> _Problem to solve_
Among the entries below, find the line with "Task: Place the", then quote it and each following line up to and including the line with "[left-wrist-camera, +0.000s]", and nothing else.

[Items from a data source]
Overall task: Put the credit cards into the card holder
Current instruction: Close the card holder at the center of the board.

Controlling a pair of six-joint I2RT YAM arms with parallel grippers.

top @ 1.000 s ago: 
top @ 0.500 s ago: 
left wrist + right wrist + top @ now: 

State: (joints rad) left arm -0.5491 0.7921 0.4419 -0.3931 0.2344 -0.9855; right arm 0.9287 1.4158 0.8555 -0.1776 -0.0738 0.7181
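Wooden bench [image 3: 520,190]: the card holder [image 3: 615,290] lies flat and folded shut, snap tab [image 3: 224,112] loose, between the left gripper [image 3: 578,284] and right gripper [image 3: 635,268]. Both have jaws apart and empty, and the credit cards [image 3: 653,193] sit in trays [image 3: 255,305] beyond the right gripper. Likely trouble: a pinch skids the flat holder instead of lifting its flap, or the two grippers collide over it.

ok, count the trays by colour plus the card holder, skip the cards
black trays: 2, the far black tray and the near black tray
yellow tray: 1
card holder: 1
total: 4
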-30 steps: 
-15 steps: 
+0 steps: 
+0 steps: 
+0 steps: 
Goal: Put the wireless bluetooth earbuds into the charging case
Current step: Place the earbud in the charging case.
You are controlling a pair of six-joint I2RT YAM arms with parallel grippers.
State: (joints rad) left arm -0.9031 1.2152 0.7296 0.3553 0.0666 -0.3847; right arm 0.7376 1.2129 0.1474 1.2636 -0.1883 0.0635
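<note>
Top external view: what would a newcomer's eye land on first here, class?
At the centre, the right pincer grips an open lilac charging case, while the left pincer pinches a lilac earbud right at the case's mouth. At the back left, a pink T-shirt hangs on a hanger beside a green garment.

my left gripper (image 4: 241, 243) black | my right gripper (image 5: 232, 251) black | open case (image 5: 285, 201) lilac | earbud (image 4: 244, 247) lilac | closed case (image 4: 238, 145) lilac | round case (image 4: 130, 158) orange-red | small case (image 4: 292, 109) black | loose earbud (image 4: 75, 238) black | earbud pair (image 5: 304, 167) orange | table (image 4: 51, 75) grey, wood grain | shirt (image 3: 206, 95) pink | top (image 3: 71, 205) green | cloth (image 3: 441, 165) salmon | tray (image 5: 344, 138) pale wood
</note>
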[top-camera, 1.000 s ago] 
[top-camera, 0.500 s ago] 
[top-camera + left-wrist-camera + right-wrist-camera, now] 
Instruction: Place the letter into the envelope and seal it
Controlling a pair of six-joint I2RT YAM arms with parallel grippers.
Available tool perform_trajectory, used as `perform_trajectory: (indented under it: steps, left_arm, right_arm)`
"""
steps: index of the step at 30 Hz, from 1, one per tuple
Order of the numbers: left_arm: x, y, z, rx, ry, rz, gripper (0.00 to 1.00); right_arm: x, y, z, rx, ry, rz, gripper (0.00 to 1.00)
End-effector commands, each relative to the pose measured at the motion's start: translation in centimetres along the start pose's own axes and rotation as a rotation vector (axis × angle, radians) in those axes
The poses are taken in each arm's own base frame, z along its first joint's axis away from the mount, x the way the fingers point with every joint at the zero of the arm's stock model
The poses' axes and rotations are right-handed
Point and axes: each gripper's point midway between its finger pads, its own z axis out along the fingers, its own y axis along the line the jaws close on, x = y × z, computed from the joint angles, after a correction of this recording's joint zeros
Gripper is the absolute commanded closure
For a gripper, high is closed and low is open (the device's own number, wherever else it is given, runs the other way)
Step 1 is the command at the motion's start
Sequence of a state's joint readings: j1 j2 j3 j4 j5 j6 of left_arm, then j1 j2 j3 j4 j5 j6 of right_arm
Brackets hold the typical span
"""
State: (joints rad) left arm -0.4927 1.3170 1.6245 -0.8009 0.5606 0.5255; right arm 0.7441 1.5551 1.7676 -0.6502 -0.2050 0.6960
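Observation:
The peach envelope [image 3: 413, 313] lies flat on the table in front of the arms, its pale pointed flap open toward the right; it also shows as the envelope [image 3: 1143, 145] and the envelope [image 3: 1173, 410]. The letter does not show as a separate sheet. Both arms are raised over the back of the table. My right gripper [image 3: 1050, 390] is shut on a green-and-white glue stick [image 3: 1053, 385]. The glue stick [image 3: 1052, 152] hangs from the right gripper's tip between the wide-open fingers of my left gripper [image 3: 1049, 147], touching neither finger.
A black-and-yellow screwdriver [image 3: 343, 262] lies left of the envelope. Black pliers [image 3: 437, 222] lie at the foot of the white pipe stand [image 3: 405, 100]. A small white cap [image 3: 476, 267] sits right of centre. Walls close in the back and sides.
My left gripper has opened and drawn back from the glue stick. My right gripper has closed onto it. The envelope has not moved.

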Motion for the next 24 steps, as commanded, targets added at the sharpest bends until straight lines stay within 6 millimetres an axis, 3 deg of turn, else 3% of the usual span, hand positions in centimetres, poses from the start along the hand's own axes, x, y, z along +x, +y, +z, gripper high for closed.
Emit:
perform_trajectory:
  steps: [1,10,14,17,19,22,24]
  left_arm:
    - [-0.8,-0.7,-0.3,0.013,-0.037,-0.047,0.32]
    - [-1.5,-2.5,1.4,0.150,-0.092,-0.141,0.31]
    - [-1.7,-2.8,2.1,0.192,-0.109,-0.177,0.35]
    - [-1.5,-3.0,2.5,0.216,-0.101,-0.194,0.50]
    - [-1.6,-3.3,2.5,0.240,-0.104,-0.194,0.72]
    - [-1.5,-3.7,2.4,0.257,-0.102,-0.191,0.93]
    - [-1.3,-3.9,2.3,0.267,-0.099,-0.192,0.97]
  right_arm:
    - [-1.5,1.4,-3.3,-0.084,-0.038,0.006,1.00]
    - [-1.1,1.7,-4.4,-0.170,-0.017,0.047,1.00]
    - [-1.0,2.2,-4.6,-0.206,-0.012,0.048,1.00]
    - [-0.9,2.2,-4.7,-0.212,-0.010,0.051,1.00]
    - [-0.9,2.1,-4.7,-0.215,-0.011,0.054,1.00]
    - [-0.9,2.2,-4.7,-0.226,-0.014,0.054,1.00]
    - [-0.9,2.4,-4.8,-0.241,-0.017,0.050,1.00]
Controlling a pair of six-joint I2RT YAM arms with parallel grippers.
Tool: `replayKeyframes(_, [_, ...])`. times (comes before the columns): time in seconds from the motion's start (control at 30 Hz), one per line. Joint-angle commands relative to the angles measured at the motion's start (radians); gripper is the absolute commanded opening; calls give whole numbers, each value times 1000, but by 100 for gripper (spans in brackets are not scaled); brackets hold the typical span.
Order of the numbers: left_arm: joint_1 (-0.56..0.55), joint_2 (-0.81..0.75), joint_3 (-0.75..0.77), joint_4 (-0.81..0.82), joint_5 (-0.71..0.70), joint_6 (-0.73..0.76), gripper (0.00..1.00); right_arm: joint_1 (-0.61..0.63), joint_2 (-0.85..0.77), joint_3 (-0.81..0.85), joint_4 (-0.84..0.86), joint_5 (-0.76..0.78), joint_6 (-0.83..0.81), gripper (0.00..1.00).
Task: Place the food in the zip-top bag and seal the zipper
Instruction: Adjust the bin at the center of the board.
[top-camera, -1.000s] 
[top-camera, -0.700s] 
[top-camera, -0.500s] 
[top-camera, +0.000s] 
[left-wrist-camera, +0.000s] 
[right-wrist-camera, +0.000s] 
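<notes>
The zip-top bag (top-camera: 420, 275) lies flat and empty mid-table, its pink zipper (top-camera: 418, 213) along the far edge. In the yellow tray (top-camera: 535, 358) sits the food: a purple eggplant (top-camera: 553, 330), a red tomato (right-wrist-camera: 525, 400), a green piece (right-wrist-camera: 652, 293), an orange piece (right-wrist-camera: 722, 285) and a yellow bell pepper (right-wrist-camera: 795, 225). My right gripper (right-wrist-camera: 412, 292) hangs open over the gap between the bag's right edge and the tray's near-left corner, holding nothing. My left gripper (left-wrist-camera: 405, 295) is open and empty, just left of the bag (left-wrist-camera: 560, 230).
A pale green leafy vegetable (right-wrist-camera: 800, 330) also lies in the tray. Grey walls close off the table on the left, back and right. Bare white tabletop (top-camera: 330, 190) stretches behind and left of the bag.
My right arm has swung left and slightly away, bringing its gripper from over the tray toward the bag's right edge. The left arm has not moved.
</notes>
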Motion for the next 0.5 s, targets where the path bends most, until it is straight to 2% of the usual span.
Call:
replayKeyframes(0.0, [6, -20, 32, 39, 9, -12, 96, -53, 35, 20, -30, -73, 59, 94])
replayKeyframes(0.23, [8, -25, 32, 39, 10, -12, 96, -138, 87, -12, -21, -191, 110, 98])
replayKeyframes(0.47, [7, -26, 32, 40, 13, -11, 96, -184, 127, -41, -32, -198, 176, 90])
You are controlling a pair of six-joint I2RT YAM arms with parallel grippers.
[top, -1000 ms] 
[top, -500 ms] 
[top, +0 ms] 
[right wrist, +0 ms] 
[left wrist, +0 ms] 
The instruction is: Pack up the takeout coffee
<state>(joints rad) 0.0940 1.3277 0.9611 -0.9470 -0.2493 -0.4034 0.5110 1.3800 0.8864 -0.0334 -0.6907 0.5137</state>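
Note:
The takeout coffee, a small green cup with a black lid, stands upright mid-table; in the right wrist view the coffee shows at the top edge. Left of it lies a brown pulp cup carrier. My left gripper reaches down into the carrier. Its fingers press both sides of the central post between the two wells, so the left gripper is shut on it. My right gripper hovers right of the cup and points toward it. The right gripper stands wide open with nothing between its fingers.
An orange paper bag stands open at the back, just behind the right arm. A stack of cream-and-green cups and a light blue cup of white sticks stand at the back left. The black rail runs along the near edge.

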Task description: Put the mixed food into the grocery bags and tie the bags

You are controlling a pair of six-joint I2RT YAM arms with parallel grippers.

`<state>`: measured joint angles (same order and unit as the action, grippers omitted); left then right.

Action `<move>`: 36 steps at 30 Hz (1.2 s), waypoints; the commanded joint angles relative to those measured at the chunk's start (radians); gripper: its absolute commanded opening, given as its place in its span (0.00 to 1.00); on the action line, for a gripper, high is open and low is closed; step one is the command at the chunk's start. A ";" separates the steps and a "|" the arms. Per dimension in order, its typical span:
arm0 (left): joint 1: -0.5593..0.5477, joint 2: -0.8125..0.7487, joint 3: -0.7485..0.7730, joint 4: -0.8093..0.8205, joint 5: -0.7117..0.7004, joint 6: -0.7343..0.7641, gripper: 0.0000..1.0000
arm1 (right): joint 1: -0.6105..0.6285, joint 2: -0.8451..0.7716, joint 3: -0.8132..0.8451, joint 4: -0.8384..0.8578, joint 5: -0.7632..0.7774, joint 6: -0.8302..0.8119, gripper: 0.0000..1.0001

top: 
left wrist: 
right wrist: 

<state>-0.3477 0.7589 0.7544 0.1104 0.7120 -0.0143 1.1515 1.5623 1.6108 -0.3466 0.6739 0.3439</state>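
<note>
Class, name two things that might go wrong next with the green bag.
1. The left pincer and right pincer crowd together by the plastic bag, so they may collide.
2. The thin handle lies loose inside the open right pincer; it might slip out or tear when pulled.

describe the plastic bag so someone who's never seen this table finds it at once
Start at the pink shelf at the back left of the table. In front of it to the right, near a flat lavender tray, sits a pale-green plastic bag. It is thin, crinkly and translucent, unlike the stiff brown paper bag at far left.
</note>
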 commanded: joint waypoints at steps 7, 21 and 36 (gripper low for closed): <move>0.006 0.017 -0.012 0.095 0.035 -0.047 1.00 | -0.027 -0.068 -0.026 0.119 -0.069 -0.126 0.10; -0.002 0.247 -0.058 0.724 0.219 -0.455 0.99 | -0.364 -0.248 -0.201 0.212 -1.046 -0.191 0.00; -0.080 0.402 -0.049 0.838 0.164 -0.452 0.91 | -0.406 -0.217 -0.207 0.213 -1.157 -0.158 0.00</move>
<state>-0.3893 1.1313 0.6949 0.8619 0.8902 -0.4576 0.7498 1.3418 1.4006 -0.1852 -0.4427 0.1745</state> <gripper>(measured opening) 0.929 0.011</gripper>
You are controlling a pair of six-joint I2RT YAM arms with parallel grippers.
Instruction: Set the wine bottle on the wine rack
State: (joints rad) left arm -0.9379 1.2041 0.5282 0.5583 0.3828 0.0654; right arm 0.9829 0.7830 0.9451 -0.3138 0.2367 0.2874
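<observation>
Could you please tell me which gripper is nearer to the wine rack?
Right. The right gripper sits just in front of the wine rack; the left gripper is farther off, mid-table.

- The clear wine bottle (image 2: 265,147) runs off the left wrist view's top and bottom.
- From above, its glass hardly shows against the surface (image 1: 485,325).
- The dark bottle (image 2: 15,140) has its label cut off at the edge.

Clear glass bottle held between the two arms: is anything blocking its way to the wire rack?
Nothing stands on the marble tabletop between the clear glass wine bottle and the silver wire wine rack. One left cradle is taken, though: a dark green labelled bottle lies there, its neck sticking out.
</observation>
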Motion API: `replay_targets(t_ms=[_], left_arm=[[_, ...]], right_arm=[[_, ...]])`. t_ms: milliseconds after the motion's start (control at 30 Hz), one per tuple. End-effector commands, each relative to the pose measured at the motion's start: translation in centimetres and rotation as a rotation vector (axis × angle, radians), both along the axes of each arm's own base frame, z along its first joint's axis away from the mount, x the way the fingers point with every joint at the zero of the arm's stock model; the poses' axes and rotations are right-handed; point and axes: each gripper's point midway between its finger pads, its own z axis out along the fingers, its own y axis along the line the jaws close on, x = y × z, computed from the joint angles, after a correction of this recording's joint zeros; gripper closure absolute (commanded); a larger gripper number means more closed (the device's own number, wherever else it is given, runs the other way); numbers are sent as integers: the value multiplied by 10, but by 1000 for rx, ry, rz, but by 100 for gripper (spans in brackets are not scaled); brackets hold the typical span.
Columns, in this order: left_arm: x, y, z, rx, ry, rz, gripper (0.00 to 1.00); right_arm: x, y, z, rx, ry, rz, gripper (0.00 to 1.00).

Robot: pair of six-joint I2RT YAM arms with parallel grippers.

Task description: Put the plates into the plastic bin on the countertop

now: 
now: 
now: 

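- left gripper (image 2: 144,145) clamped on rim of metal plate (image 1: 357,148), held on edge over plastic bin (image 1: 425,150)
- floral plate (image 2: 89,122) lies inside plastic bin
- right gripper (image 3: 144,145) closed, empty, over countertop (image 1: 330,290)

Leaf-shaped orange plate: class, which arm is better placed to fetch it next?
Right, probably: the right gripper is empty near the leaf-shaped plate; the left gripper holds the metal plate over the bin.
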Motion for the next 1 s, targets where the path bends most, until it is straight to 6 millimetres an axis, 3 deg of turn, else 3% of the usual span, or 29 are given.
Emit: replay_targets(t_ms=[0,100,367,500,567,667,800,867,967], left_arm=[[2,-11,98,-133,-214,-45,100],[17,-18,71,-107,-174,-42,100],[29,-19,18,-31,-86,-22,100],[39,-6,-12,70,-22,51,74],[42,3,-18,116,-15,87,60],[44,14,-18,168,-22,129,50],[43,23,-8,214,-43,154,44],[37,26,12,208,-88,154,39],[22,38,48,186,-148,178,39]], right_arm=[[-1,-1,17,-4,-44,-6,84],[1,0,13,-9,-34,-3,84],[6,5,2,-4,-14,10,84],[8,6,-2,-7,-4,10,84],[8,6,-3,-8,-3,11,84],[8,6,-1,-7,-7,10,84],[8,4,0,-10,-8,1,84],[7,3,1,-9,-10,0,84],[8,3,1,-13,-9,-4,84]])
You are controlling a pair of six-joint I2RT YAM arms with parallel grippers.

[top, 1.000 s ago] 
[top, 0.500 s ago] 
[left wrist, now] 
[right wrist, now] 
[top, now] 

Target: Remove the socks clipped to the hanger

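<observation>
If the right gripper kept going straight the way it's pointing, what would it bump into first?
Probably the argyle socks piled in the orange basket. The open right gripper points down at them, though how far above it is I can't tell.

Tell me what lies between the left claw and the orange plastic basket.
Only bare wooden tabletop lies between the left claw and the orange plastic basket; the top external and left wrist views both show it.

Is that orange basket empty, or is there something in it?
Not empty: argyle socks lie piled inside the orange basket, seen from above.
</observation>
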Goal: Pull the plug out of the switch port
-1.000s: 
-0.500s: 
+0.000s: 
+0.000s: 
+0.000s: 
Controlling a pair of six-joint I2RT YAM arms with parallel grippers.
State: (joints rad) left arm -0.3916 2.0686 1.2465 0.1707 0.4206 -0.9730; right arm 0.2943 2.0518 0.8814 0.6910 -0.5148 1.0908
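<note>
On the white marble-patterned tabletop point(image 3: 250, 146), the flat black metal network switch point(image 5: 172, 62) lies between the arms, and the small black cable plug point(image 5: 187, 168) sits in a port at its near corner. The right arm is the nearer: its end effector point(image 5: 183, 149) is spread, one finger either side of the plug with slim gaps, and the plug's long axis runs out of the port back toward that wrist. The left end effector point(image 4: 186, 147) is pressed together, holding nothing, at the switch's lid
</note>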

> _Answer section_
Task: Place the food in the zip-top bag and seal the zipper
Instruction: Adjust the bin at the center of the board.
[top-camera, -1.000s] 
[top-camera, -0.700s] 
[top-camera, -0.500s] 
[top-camera, +0.000s] 
[left-wrist-camera, +0.000s] 

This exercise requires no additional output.